● **Supplied data**
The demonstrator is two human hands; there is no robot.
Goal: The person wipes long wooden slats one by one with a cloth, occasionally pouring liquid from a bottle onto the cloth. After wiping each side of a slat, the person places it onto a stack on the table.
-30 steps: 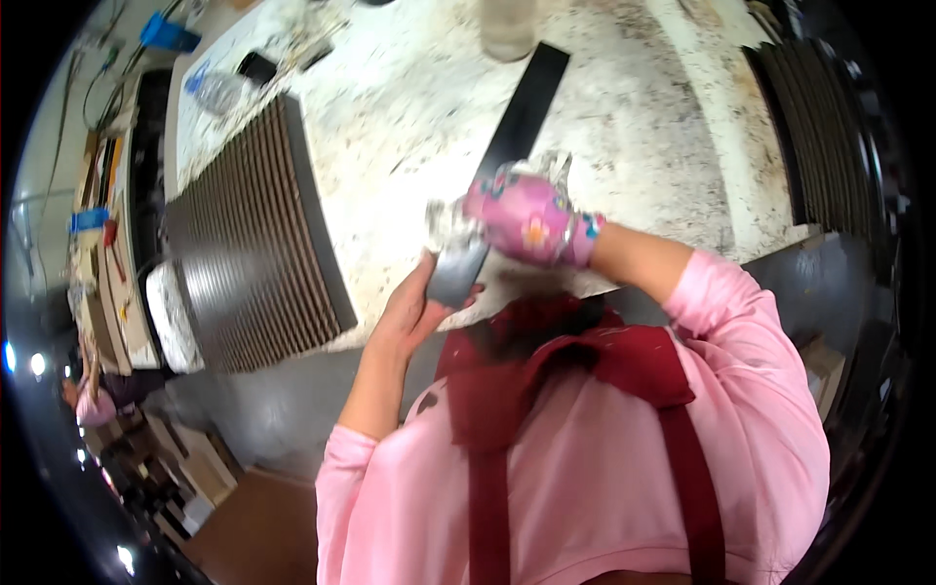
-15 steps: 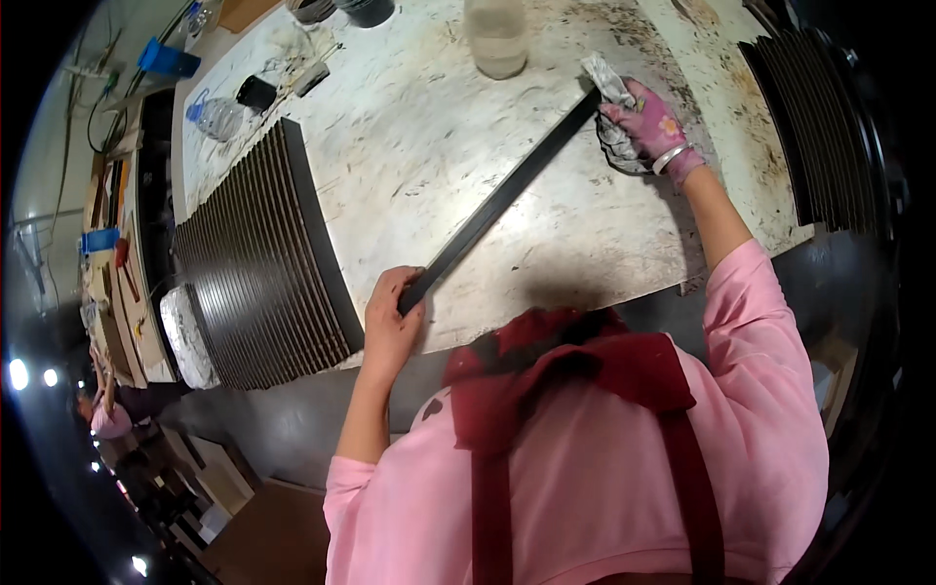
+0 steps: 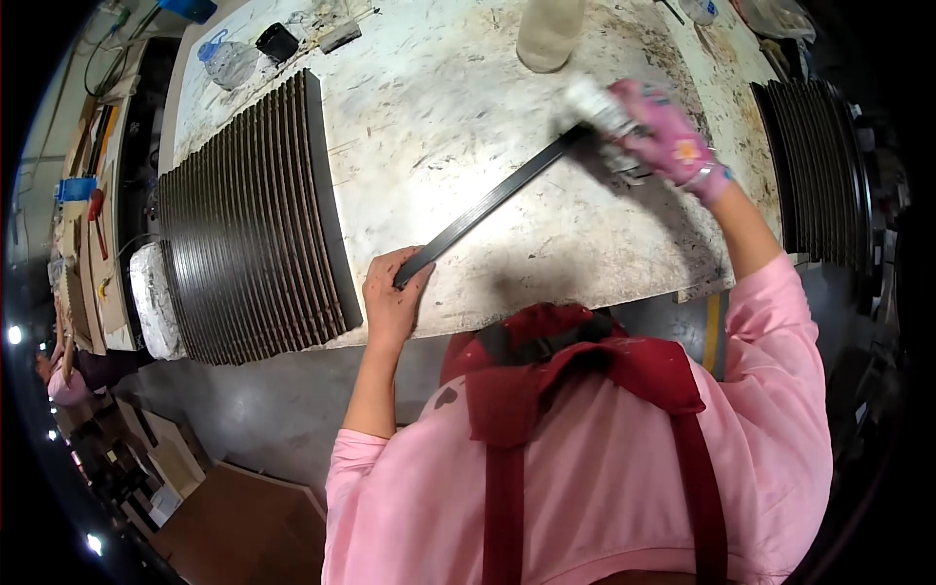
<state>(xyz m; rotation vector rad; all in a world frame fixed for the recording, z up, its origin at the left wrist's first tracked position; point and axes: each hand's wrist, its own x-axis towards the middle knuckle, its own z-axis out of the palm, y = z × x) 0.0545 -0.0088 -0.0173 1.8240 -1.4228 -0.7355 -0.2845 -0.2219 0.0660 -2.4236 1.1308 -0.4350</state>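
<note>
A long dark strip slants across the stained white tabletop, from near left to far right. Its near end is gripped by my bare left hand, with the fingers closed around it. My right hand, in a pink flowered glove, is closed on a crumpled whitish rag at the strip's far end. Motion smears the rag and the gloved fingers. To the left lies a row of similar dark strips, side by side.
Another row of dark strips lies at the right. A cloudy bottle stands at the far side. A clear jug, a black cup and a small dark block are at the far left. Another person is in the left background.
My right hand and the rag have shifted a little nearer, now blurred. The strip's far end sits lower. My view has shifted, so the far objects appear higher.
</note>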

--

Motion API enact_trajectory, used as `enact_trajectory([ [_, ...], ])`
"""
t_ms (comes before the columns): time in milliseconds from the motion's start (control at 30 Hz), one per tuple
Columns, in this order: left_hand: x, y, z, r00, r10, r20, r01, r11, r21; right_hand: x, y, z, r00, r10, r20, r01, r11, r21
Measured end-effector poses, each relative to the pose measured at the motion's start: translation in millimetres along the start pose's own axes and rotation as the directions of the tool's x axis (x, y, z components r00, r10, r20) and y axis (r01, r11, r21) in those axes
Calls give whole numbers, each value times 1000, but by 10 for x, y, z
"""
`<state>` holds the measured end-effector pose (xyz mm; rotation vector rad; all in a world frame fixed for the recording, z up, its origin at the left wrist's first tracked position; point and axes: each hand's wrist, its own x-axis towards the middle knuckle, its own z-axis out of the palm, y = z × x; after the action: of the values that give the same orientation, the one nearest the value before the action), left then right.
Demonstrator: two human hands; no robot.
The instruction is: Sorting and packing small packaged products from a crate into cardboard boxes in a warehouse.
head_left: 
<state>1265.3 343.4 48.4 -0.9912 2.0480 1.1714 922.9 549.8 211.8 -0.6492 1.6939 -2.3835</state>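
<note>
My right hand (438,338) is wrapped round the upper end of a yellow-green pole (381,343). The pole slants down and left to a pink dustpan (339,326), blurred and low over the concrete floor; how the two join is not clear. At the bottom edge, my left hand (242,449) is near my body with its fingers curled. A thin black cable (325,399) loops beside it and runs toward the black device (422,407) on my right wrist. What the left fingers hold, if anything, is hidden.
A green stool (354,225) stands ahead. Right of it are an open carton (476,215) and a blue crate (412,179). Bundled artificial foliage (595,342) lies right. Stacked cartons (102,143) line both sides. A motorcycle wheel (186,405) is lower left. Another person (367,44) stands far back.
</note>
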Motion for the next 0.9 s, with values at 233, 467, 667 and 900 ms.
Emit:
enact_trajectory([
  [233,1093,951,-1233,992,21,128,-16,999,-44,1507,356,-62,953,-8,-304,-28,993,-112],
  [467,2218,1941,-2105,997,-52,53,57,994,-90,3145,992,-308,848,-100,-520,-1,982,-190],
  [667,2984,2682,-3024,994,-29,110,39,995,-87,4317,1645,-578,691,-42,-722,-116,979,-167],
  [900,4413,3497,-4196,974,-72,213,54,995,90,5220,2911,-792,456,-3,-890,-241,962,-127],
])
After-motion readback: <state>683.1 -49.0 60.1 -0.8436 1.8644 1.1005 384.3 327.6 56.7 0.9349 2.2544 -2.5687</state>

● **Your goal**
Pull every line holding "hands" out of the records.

● **Solution for this exercise**
The demonstrator is two human hands; there is no robot.
Demonstrator: two human hands; no robot.

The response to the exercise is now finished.